Problem requirements:
Make an exact copy of the listing below.

Data block:
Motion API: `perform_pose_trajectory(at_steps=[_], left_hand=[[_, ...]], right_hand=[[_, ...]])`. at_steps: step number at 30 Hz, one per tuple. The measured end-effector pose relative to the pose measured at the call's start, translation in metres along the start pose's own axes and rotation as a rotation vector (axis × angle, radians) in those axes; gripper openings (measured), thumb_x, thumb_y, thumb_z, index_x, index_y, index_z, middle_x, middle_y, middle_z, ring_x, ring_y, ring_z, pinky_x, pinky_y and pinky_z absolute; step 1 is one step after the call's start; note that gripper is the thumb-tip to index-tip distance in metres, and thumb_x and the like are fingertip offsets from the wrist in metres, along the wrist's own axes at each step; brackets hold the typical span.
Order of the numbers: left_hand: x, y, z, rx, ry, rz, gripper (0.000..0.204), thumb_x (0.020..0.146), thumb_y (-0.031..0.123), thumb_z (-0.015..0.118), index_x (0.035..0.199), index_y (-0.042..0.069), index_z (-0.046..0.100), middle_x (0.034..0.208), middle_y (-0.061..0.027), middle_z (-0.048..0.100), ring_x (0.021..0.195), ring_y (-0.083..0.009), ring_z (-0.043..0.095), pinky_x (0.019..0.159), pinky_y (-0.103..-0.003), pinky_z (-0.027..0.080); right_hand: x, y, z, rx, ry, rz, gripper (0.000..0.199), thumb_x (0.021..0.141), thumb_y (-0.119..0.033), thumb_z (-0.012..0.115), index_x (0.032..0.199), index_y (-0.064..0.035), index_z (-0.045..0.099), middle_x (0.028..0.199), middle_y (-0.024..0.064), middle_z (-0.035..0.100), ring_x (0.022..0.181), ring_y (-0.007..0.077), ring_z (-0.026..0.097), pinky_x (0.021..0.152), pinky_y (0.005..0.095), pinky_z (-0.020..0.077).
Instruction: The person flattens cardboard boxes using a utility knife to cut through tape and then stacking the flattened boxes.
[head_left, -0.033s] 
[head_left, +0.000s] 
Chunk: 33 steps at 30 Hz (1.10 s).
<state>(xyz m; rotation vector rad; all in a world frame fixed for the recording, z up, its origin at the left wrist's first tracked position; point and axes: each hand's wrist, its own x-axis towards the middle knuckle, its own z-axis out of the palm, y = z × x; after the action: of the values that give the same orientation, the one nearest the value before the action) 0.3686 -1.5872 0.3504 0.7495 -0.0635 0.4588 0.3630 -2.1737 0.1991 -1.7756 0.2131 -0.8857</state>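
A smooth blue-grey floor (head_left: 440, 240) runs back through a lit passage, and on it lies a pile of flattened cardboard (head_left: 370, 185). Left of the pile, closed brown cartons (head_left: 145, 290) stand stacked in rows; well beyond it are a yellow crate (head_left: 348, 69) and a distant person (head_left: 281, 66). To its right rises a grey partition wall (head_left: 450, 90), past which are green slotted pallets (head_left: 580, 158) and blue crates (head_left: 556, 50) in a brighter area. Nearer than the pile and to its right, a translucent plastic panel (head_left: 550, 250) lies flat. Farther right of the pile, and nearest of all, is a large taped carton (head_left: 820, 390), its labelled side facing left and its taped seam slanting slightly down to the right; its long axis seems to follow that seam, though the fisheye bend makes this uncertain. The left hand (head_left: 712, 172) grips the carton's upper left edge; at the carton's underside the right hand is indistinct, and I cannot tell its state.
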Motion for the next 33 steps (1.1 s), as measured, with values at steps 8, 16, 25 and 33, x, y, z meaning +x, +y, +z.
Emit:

Result of this exercise:
Motion API: `perform_pose_trajectory(at_steps=[_], left_hand=[[_, ...]], right_hand=[[_, ...]])`. at_steps: step number at 30 Hz, one per tuple. The measured end-effector pose relative to the pose measured at the call's start, translation in metres along the start pose's own axes and rotation as a rotation vector (axis × angle, radians) in those axes; gripper openings (measured), thumb_x, thumb_y, thumb_z, index_x, index_y, index_z, middle_x, middle_y, middle_z, ring_x, ring_y, ring_z, pinky_x, pinky_y and pinky_z absolute; step 1 is one step after the call's start; note that gripper is the thumb-tip to index-tip distance in metres, and thumb_x and the like are fingertip offsets from the wrist in metres, along the wrist's own axes at each step; brackets hold the typical span.
Order of the numbers: left_hand: x, y, z, rx, ry, rz, gripper (0.000..0.204), thumb_x (0.020..0.146), thumb_y (-0.031..0.123), thumb_z (-0.015..0.118), index_x (0.035..0.199), index_y (-0.042..0.069), index_z (-0.046..0.100), middle_x (0.034..0.208), middle_y (-0.061..0.027), middle_z (-0.048..0.100), ring_x (0.021..0.195), ring_y (-0.083..0.009), ring_z (-0.043..0.095), pinky_x (0.019..0.159), pinky_y (-0.103..-0.003), pinky_z (-0.027..0.080); right_hand: x, y, z, rx, ry, rz, gripper (0.000..0.199), thumb_x (0.021..0.141), thumb_y (-0.119..0.033), thumb_z (-0.012..0.115), index_x (0.032..0.199), index_y (-0.064..0.035), index_z (-0.045..0.099), middle_x (0.028..0.199), middle_y (-0.024..0.064), middle_z (-0.035..0.100), ring_x (0.022..0.181), ring_y (-0.007..0.077), ring_z (-0.026..0.097), pinky_x (0.021..0.152), pinky_y (0.005..0.095), pinky_z (-0.020..0.077).
Instruction: The person flattens cardboard boxes using a utility knife to cut through tape and then stacking the flattened boxes.
[head_left, -0.033s] 
[head_left, +0.000s] 
Chunk: 33 steps at 30 Hz (1.10 s).
<state>(xyz m; rotation vector rad; all in a world frame fixed for the recording, z up, its origin at the left wrist's first tracked position; point and axes: each hand's wrist, its own x-axis towards the middle knuckle, its own z-axis out of the palm, y = z × x; after the action: of the values that give the same orientation, the one nearest the value before the action) 0.3686 -1.5872 0.3504 0.7495 -0.0635 0.4588 0.3630 -2.1737 0.1991 -1.7756 0.2131 -0.8857</state>
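A smooth blue-grey floor (head_left: 440, 240) runs back through a lit passage, and on it lies a pile of flattened cardboard (head_left: 370, 185). Left of the pile, closed brown cartons (head_left: 145, 290) stand stacked in rows; well beyond it are a yellow crate (head_left: 348, 69) and a distant person (head_left: 281, 66). To its right rises a grey partition wall (head_left: 450, 90), past which are green slotted pallets (head_left: 580, 158) and blue crates (head_left: 556, 50) in a brighter area. Nearer than the pile and to its right, a translucent plastic panel (head_left: 550, 250) lies flat. Farther right of the pile, and nearest of all, is a large taped carton (head_left: 820, 390), its labelled side facing left and its taped seam slanting slightly down to the right; its long axis seems to follow that seam, though the fisheye bend makes this uncertain. The left hand (head_left: 712, 172) grips the carton's upper left edge; at the carton's underside the right hand is indistinct, and I cannot tell its state.
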Motion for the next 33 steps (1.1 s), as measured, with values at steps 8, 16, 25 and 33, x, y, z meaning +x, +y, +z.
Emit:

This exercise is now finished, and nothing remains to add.